Découpe d’un arbre gigantesque, brûlage lent du bois dans un monticule de terre, recueil du charbon dans de grands sacs en toile, chargement déraisonnable du vélo qu’on ne peut plus mouvoir qu’à la main, embûches de toutes natures (pentes monstrueuses, racket, trafic routier périlleux) sur le chemin de 50 kilomètres qui le sépare de la ville, perte accidentelle d’une partie de la marchandise, visite rapide à l’une de ses filles confiée à sa tante à l’orée de la ville, négociations au couteau sur les marchés, sous-estimation dramatique du prix réel de la tôle, participation à un office religieux, retour au village. Chaque étape, reliée à l’autre par la tension d’une attente qui engage tant le personnage que le spectateur attaché à ses pas, se révèle en l’espèce fondamentale, vibrante. On est ici quelque part entre Mad Max et le mythe de Sisyphe.

Un Mad Max version africaine, néanmoins confronté au même défi : pénurie de matières premières, combat pour la survie, machine surtrafiquée, engagement physique total. Un Sisyphe qui pousse un vélo en brousse plutôt qu’une pierre sur le flanc d’une montagne, mais qui se heurte dans son effort surhumain à l’inexorable absurdité de l’entreprise. Point commun entre les deux héros, trois si l’on compte le livreur de charbon qui les réincarne en style africain : ils défient la mort et mettent à survivre un point d’honneur en même temps qu’une pêche d’enfer.

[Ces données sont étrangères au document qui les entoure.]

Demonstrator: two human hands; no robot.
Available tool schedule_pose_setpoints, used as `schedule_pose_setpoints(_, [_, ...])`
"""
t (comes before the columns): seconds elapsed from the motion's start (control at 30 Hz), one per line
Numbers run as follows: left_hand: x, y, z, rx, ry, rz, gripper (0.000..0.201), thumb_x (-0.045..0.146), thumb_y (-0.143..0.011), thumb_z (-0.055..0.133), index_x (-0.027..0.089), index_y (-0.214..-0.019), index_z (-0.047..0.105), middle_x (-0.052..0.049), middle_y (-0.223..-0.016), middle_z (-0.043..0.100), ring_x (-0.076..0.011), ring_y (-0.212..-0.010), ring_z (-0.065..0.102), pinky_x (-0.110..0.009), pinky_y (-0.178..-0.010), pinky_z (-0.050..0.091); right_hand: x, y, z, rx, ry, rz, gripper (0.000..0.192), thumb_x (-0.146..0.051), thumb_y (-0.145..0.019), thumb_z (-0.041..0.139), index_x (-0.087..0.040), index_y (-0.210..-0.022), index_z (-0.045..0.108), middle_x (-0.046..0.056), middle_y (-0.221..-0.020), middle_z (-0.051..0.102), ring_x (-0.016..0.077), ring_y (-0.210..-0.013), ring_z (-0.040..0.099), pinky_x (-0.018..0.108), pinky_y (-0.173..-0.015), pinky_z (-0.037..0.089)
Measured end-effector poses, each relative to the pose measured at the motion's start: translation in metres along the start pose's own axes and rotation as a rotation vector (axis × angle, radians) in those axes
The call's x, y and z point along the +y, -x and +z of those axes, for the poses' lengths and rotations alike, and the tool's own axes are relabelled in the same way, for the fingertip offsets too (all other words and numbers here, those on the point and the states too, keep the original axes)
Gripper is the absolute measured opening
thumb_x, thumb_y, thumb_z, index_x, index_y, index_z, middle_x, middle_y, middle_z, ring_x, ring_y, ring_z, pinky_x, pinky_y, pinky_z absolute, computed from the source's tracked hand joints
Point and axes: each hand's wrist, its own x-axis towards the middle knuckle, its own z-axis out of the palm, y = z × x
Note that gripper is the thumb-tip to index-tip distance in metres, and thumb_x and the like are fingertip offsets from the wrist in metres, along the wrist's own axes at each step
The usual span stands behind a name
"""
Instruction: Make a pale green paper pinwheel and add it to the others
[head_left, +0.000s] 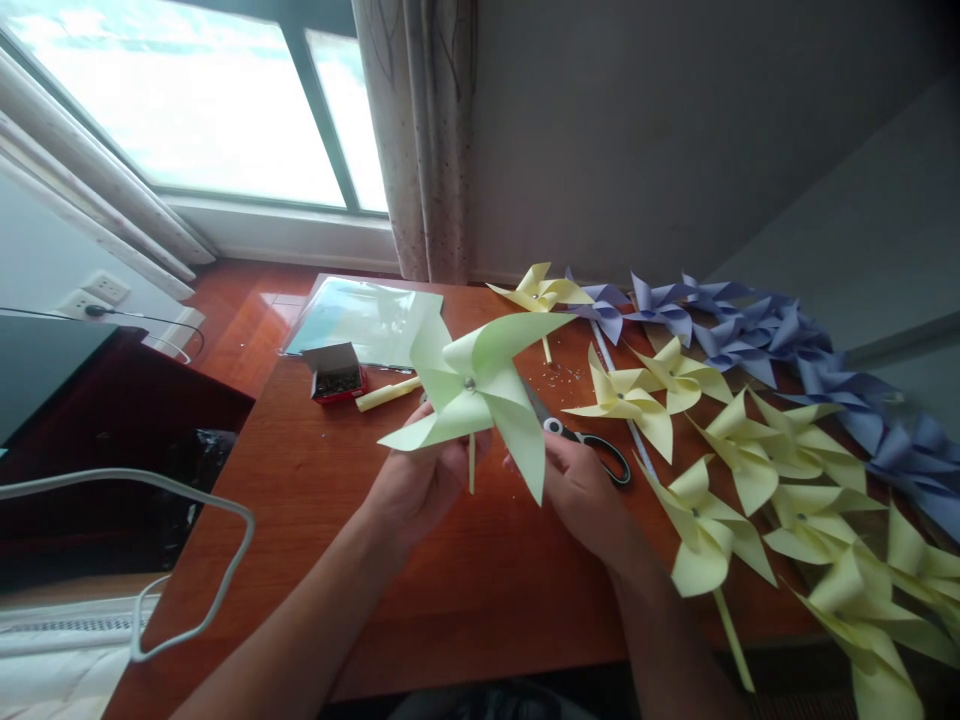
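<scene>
A pale green paper pinwheel [455, 397] faces me in the middle of the head view, a round metal pin at its centre. Its short rolled-paper stick [472, 468] hangs below the blades. My left hand [421, 490] is closed around the pinwheel from behind, near the stick; some of its fingers are hidden by the paper. At the lower right blade, my right hand [583, 495] has its fingers curled behind the paper, with a fingertip showing past the blade's left edge. Black-handled scissors [616, 462] lie on the table just beyond my right hand.
The brown wooden table [465, 610] bears several yellow pinwheels [709, 525] and a row of purple pinwheels [772, 325] on the right. A small open box of dark pins [337, 382], a yellow paper roll [386, 394] and a plastic sleeve [367, 318] are left. A white cable [232, 500] loops over the left edge.
</scene>
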Motion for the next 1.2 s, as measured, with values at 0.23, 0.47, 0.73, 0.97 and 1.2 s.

La puissance de l’allégorie

Alors, sans doute, l’idée pourra venir à des spectateurs de reprocher certains points à Emmanuel Gras. Le détail scabreux de la souris dans le potage. Le cameraman qui ne pose pas sa caméra pour donner la main au personnage qui manque défaillir dans une côte. Le resserrement extrême de l’action qui empêche de situer le propos dans une perspective plus large et plus intelligible. Le jeu permanent avec la fiction. Tout cela s’entend. On comprendra toutefois que le type de documentaire que pratique Emmanuel Gras ambitionne moins la reproduction mimétique du réel que la vérité et la puissance de l’allégorie.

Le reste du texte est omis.